Answer with the exact lines of the following material from the one containing "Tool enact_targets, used" through the one containing "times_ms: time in", both end lines included.

___ Given data ___

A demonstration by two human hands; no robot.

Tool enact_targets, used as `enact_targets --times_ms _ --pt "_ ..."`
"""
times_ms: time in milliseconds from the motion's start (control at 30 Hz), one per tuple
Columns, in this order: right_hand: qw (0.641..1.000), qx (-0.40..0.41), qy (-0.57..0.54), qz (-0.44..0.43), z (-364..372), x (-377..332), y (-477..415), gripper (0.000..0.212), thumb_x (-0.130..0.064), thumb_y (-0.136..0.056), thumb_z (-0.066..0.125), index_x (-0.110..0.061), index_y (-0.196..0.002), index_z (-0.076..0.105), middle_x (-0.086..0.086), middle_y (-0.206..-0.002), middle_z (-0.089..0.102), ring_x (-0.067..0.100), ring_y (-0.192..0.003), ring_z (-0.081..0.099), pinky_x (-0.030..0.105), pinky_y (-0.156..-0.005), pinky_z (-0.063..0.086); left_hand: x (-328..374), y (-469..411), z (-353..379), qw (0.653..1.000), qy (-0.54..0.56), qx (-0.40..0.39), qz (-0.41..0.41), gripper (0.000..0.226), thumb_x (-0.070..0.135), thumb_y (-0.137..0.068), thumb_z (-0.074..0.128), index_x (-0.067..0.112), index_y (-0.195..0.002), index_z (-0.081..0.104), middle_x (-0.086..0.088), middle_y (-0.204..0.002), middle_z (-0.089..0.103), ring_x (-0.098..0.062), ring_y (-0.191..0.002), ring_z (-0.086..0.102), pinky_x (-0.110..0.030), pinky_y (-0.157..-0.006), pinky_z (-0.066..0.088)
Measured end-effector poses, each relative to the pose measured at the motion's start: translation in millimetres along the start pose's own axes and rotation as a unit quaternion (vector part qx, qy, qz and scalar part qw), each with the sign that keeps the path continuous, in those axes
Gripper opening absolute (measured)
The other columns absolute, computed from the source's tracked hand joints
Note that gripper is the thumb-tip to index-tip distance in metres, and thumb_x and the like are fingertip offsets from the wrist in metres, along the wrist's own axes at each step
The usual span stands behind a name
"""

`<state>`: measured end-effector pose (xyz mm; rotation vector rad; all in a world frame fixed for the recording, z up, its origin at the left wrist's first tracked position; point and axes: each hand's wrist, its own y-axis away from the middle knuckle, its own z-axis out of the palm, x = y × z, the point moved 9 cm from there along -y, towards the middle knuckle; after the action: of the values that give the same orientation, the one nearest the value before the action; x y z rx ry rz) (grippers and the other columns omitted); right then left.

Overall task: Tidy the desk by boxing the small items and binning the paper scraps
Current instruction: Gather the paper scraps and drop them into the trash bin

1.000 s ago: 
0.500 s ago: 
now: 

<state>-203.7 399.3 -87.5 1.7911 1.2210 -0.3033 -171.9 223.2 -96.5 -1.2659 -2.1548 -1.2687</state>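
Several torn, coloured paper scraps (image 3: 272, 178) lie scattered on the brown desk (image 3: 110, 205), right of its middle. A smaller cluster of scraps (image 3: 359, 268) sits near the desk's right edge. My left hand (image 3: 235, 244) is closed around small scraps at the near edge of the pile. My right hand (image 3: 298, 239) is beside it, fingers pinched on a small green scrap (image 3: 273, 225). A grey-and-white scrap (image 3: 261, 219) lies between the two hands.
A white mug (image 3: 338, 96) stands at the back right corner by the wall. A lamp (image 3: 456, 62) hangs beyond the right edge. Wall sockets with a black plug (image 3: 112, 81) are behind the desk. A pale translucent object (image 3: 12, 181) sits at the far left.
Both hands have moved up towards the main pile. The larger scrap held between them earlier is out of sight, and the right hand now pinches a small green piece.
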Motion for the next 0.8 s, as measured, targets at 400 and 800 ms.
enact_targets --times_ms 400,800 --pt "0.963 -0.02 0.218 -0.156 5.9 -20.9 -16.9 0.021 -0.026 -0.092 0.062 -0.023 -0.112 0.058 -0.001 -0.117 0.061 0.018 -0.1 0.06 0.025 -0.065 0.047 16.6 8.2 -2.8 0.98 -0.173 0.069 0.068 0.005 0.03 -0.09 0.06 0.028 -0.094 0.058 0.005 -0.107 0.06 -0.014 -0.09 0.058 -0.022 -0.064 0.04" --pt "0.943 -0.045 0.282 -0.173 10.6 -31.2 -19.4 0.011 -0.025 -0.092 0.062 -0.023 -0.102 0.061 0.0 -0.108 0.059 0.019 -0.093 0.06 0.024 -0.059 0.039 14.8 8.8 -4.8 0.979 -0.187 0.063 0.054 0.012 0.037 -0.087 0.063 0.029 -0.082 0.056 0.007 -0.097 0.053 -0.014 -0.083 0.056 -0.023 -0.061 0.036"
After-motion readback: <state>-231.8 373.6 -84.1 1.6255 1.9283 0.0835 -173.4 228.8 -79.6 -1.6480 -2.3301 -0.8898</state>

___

Your solution:
Tool enact_targets, used as `enact_targets --times_ms _ --pt "_ ..."`
"""
times_ms: time in milliseconds from the motion's start (control at 30 Hz), one per tuple

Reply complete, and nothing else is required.